A Safety Warning

No, this post isn’t about the recent recommendation that children remain in rear-facing car seats until they are two years old.  Don’t get me started on that…

This is about a recent experience I had that I need to share with everyone, because honestly, it really scared me.

A couple weeks ago Alethea received some Mylar balloons.  She enjoyed playing with them in her bedroom.  Then she kind of forgot about them, and there they floated, up on her ceiling for several days.

Then one night last week when Peter was watching the girls, he was putting Lydia down for a nap, when suddenly he heard Alethea yelling in her room.  He went in to find that she had climbed up on her toy storage cubes and flipped on the switch for the ceiling fan.  The fan had gotten up to speed and then sucked in the balloon bouquet.  Alethea was distraught, but Peter managed to untangle everything and both the balloons and the fan were fine.
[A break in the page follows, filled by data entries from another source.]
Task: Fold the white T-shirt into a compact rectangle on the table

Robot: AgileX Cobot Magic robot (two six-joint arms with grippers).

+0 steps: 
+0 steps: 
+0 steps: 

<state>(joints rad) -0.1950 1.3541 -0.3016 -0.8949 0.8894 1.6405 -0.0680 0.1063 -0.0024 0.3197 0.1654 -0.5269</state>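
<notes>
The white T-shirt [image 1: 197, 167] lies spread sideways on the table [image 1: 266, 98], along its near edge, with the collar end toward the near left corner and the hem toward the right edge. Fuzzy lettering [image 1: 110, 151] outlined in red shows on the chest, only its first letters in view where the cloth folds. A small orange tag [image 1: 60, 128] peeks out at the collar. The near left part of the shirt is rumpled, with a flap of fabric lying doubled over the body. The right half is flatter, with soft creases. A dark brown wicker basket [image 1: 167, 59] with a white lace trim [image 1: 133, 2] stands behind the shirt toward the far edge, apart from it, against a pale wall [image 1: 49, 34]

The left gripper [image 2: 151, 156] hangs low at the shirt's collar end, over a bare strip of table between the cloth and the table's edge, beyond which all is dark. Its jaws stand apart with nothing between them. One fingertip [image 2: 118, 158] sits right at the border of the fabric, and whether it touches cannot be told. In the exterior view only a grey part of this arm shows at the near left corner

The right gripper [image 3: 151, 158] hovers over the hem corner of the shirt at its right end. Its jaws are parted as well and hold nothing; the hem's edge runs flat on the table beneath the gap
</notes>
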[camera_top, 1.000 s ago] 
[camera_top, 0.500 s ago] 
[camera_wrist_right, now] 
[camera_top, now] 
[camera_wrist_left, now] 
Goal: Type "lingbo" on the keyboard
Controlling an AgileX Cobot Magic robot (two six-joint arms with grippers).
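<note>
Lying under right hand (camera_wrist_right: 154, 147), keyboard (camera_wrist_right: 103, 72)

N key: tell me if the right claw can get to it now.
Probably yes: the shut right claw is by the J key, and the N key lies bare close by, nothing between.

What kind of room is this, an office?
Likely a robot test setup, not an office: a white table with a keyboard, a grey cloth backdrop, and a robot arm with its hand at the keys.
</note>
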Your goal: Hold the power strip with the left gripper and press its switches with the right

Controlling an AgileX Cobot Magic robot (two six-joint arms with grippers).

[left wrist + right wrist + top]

Now you’d think that after Peter related the incident to me one of us would have said, “Hey, don’t you think we should take the balloons out of her room?” but we didn’t.  I guess I just figured Alethea was upset enough about it that she wouldn’t turn the fan on again.

Well, I was wrong.  On Monday morning I was changing Lydia’s diaper and I thought Alethea was reading books in her room.  Suddenly, Alethea came charging through the doorway shouting, “Fan! On! Fan! On!”

I knew in that instant that I only had seconds to act before the balloons were once again hopelessly tangled in the fan.  I ran to the doorway of Alethea’s room, but just as I hit the switch, I watched helplessly as two balloons were sucked into the fan and went around and around and around.

And then it happened, just as I thought the crisis was almost at an end, the heavy glass globe in the center of the fan came loose and fell to the floor with a huge THUD.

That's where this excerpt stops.